Mayb wen science develops a pill 2 get shotta addiction an prevent the kik of drugs, we can get ova it..but it aint..not for a long time ne way... till then we havta discuss the alternative of state run legalisation an control....

Not sayin it wud b gr8..but am sayin it hasta b betta than we hav now...

the mage
Nov 30, 2007, 11:25 AM
here my fact v/s your facts...
AS I said be your own judge...

http://www.medicalmarijuanainformation.com/precautions/longtermfx.php


for the non link jumpers this site debunks the cancer crap.

Skater Boy
Nov 30, 2007, 11:32 AM
Don think society is reddy yet eitha hun.. but it shud b discussin it an seriously too.... how many more lives havta b ruined..how many more peeps havta die.. how much more dus the shitbags who supply and deal in drugs havta make by providin dangerous badly cut shite, spliced wiv dangerous shit before we reely begin 2 get 2 grips wiv the problem. Them bein banned aint workin ...more an more kids..an more an more peeps r gettin hooked an killin themselves cos they r illegal... illegality aint workin cept for the bastards who flood the streets wiv crap... time 2 seriously consider the alternative..don like it ne more than u dus prob Skater...scares me an hates the thot..but not so scared as not 2 know the drug prob is gonna get much much worse, the bad guys r gonna get much much richer, more an more lives will b ruined and deaths caused cos society jus cant c the alternative is a much much lesser evil than the 1 we have now.
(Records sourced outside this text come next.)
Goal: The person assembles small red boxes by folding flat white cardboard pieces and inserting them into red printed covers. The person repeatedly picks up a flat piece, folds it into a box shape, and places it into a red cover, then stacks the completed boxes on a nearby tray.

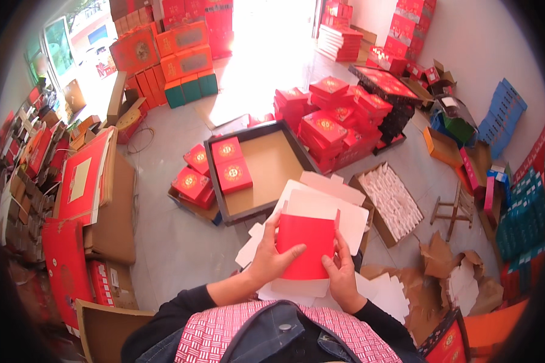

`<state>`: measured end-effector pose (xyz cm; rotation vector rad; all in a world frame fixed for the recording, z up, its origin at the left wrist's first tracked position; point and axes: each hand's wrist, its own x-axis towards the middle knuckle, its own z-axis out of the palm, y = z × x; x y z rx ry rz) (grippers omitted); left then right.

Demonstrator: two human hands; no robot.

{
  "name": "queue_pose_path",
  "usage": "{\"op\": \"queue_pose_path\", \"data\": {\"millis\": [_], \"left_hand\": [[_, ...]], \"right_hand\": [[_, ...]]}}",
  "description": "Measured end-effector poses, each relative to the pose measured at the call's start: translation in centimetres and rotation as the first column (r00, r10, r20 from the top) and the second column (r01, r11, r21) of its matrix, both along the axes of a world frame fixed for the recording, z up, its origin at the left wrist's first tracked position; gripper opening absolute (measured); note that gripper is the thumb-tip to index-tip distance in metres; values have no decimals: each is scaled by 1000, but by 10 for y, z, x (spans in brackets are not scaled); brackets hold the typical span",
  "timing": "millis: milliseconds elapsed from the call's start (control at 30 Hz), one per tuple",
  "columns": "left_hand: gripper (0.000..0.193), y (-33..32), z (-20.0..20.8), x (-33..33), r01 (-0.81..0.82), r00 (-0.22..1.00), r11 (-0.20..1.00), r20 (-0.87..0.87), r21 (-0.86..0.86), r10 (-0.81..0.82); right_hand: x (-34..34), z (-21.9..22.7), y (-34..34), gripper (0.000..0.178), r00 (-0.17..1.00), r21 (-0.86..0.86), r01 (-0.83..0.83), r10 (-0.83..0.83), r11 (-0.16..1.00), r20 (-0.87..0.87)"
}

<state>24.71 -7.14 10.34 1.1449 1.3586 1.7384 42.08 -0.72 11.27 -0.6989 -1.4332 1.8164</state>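
A person seated over a concrete floor (163,242) holds a flat red carton blank (307,245) in both hands, near the middle of the scene and just above the lap. The left hand (271,257) grips the blank's left edge, thumb lying across the red face and fingers (292,252) closed on the card. The right hand (340,271) pinches the lower right edge, its fingers likewise closed on the card, thumb on top. The blank shows its red side towards the camera, with white flaps standing up behind its far edge.

Beneath the hands lies a loose heap of white card blanks (381,293), spreading to the right and near side. Just beyond the hands, on the floor, sits a wide shallow tray with dark walls (215,181) and a tan bottom; two finished red boxes with gold medallions (230,164) rest in its far left corner. More red boxes (191,181) are stacked just outside the tray's left wall. To the right of the tray, an open brown carton of white inserts (390,199) stands on the floor, and a small wooden stool (454,212) lies further right.

Farther off, a large pile of finished red boxes (333,121) rises in the centre, with orange and green cartons (184,66) stacked at far left. Blue cartons (502,115) lean against the right wall.
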Motion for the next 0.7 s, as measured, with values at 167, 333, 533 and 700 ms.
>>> {"op": "queue_pose_path", "data": {"millis": [167, 333, 533, 700], "left_hand": [[75, -6, -25, 2, 62, 988, 998, -143, -26, -66], [57, -12, -16, 8, 175, 942, 984, 294, -19, -162], [25, -5, -22, -9, 246, 929, 950, 325, -193, -175], [22, 1, -21, -21, 321, 925, 927, 273, -193, -263]], "right_hand": [[10, -23, 5, 58, 986, 137, 150, -159, 979, 59], [22, -16, 10, 55, 999, 79, 43, -42, 996, -14], [37, -16, 19, 44, 996, 16, -43, 42, 999, 72], [45, -15, 36, 34, 988, 133, -77, 58, 988, 141]]}}
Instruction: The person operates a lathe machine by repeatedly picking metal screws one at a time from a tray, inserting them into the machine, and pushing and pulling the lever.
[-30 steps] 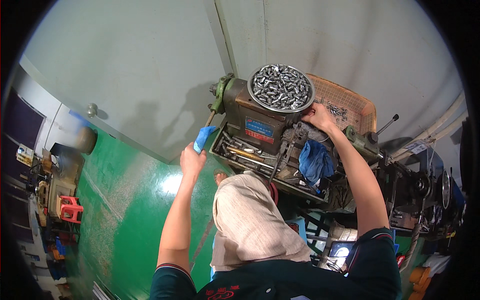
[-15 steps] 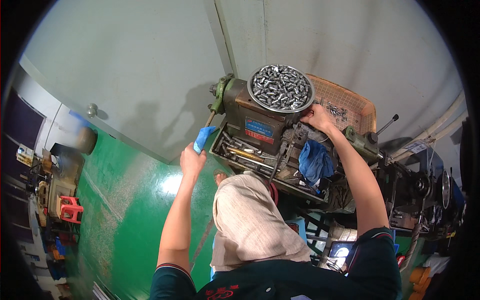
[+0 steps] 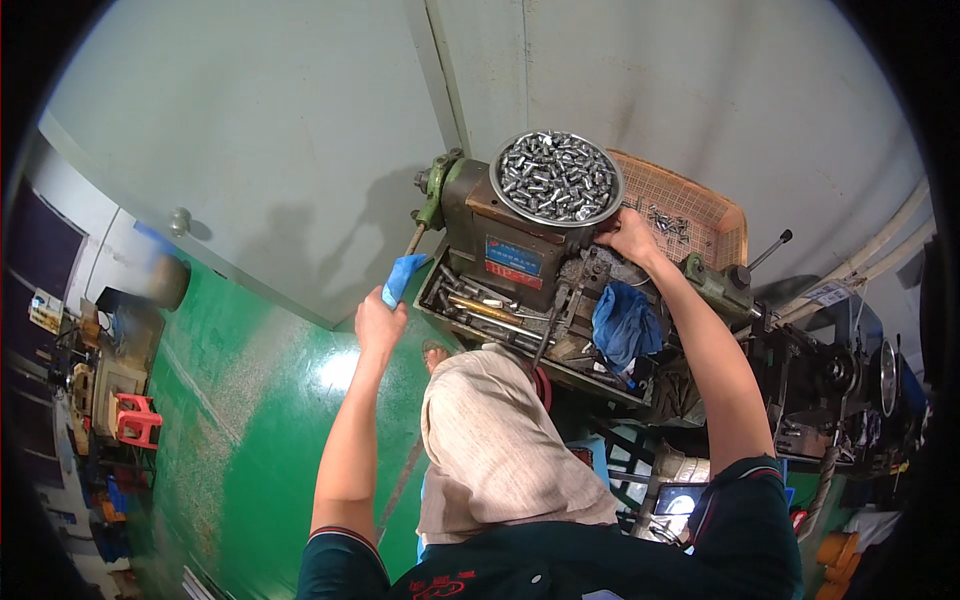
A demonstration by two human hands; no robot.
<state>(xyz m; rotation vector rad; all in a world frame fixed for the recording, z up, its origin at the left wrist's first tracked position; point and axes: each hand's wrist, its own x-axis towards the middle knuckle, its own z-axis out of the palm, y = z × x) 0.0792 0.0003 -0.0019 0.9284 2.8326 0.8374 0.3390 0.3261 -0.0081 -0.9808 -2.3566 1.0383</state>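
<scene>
Head view swung slightly to wearer's right in last half second; whole scene now sits bit further left. Bowl (image 3: pixel 556 223), basket (image 3: pixel 682 190), doorknob (image 3: pixel 180 221), red stool (image 3: pixel 138 420) all nudged left, slightly down. Left hand (image 3: pixel 381 320), blue-wrapped lever (image 3: pixel 403 279), right hand (image 3: pixel 628 236) slid left in view with them.

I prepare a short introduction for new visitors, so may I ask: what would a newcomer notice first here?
Probably the round metal bowl heaped with small shiny pieces, on top of the machine. Next, the blue-wrapped handle at the machine's left, gripped by the left hand. The bright green floor also stands out at lower left.
</scene>
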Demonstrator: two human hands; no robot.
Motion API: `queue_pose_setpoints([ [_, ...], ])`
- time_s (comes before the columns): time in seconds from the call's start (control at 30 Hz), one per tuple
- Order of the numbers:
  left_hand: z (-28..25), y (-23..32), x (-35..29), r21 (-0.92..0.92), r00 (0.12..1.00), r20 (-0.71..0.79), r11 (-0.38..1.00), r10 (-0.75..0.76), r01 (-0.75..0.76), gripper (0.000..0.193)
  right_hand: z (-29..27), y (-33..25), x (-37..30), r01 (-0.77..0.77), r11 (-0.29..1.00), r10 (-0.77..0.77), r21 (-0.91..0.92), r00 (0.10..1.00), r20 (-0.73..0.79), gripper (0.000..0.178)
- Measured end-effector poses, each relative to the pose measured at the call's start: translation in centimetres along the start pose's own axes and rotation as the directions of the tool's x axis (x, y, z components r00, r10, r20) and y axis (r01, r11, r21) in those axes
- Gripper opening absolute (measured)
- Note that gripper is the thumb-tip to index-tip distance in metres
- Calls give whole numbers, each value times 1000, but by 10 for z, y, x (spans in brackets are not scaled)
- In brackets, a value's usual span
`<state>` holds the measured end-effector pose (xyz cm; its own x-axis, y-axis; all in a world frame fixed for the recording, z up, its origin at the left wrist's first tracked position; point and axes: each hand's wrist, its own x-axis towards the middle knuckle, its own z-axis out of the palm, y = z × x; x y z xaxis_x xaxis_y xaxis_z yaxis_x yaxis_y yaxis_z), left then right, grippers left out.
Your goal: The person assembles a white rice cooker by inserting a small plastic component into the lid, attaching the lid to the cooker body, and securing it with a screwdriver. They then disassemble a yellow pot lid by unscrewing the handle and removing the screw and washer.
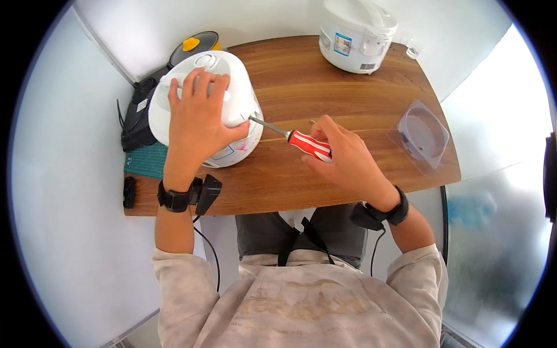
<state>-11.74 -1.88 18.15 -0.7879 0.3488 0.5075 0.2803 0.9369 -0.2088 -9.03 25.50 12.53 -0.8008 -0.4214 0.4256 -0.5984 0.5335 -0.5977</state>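
Bright, diffuse light fills the view, strongest at the right, where the pale panel [505, 93] washes out to white. The tabletop [290, 75] carries only soft shadows and looks fairly sharp. Fisheye distortion bows its edges, and the corners fall to black

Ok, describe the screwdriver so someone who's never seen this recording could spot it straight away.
On the brown wooden table, find the nearer white cooker, at the left under the person's left grip. At its right edge is the tip of the screwdriver, held in the right grip. Its bold red handle with white stripes sets it apart from the white cookers.
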Motion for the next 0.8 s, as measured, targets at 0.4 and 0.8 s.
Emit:
queue_pose_setpoints([
  [0.4, 4, 0, 2, -11, 1000, 0, 1000, -8, 8, 71, 3, -6, -1, -184, 983, 180, 7, 971, 156, 23],
  [0.8, 7, 0, 2, 9, 1000, -23, 1000, -13, 13, 69, 9, -5, 1, 136, 891, -234, -433, 955, -182, 21],
])
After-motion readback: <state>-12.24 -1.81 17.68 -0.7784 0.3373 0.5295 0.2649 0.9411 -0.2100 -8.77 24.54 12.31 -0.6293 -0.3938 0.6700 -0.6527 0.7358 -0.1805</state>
Mayb wen science develops a pill 2 get shotta addiction an prevent the kik of drugs, we can get ova it..but it aint..not for a long time ne way... till then we havta discuss the alternative of state run legalisation an control....

Not sayin it wud b gr8..but am sayin it hasta b betta than we hav now...
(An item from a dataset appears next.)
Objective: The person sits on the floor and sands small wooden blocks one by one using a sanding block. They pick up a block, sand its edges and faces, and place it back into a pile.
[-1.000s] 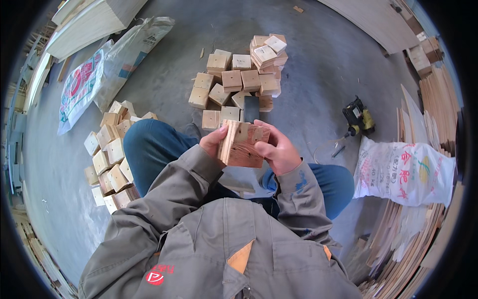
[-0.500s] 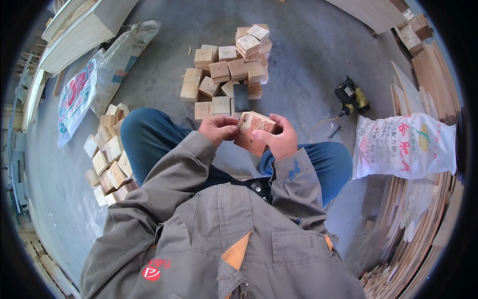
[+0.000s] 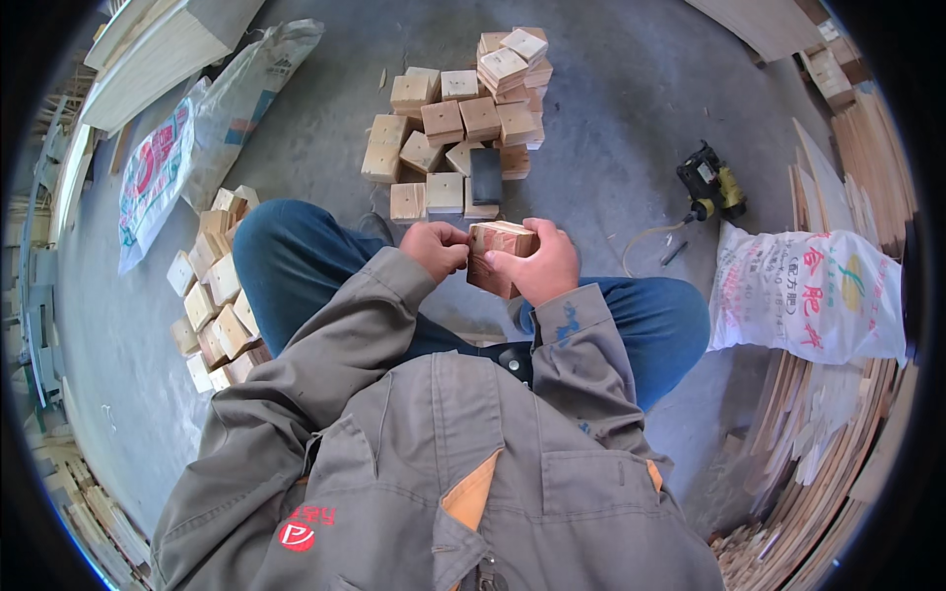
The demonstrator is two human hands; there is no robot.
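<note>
My right hand [image 3: 548, 264] grips a squarish layered wooden block [image 3: 496, 258] in front of my knees, its thumb across the near face and its fingers at the far right side. At the block's left edge my left hand [image 3: 434, 253] is closed in a pinch. Whatever those fingertips hold, if anything, is too small to make out. Just beyond my hands lies a heap of similar wooden blocks [image 3: 442, 123] on the floor. A dark rectangular piece [image 3: 485, 177] rests at the heap's near side.
Another pile of blocks [image 3: 211, 305] lies beside my left knee. To the right are a black and yellow power tool [image 3: 711, 182] with a hose, a dark pen-like object [image 3: 674, 254], a full white sack [image 3: 803, 293] and stacked wood strips [image 3: 803, 473]. Plastic sacks [image 3: 158, 187] lie far left.
The block has turned slightly in my right hand, and its near side now faces me more upright. My left hand stays pinched at its left edge. The whole view has shifted a little.
</note>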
Wow, a society where Crystal Meth and Freebase Crack are legal to buy over the counter at your local liquor store... That DOES sounds scary to me!

And IMO the main change would be that instead of the current drug-dealers making the money, it would be some fat old guy in a suit... just like the owners of the tobacco and alcohol industries do at present. tbh I'm not sure there's much difference between the two, other than that one is more strictly governed by regulations... so I suppose if it means tighter regulation, then there might be some hope for improvement.

darkeyes
Nov 30, 2007, 1:35 PM
Skater hun..thinkin as me dus ere is as hard in sum ways for me as ne 1 else..cos me has a personal interest ere.. jus me c's the crackheads on the strets an gets bothad by em..c's the misery its caused..an the bastards that ecourage it tootle round as if they own the world...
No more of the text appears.